▶ _What is expected_
Please return the listing exactly as written, but without its pictures.

--- START ---

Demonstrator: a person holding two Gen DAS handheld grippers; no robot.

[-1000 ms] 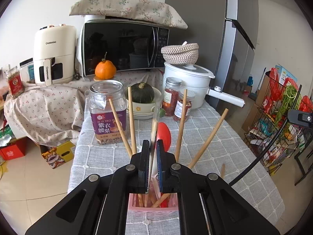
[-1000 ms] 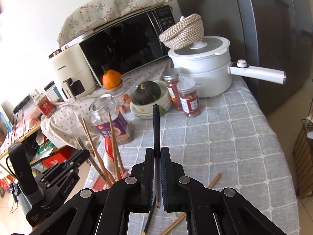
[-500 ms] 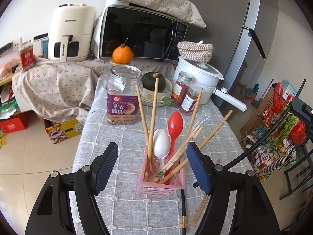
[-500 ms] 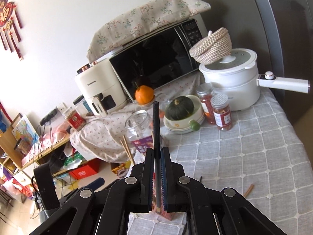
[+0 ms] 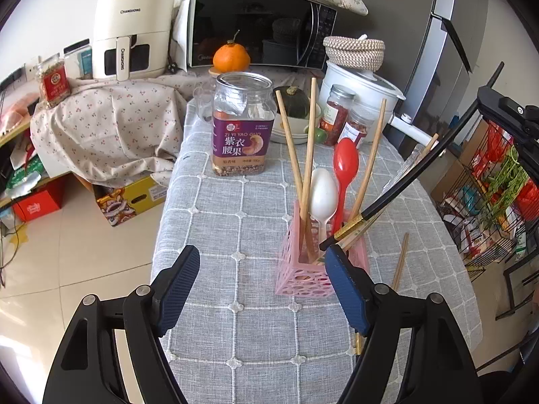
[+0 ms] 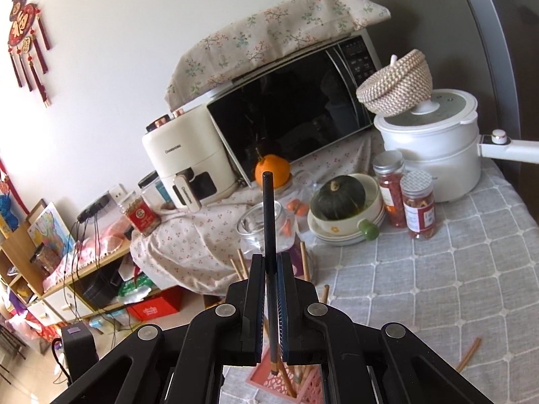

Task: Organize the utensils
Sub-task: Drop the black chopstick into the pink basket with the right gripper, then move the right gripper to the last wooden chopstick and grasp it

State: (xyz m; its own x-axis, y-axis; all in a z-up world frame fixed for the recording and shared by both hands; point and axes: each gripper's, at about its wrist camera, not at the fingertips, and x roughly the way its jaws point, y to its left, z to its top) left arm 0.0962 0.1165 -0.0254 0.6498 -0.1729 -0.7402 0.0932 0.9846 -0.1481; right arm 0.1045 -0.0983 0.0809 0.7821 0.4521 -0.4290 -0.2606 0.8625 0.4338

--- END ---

▶ _Solution_
Demonstrator: a person holding two Gen DAS handheld grippers; no robot.

[-1000 ms] 
[-1000 ms] 
[-500 ms] 
[-500 ms] 
[+0 ms] 
[+0 ms] 

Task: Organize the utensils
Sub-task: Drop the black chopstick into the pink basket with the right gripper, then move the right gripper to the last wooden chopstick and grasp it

State: (xyz m; its own x-axis, y-axis; all in a z-up world frame fixed for the recording and shared by both hands; point and axes: each gripper's, at about its wrist camera, not at the fingertips, and x roughly the way its jaws point, y to its left, z to its top) left arm 0.0962 0.1165 -0.0254 0.6498 -0.1729 -0.7402 0.0932 0.9846 -0.1481; right arm 0.1045 -0.0983 0.0809 0.7821 0.4521 -0.4290 -0.2606 0.8625 0.4338

What was asked for in the exercise is now done.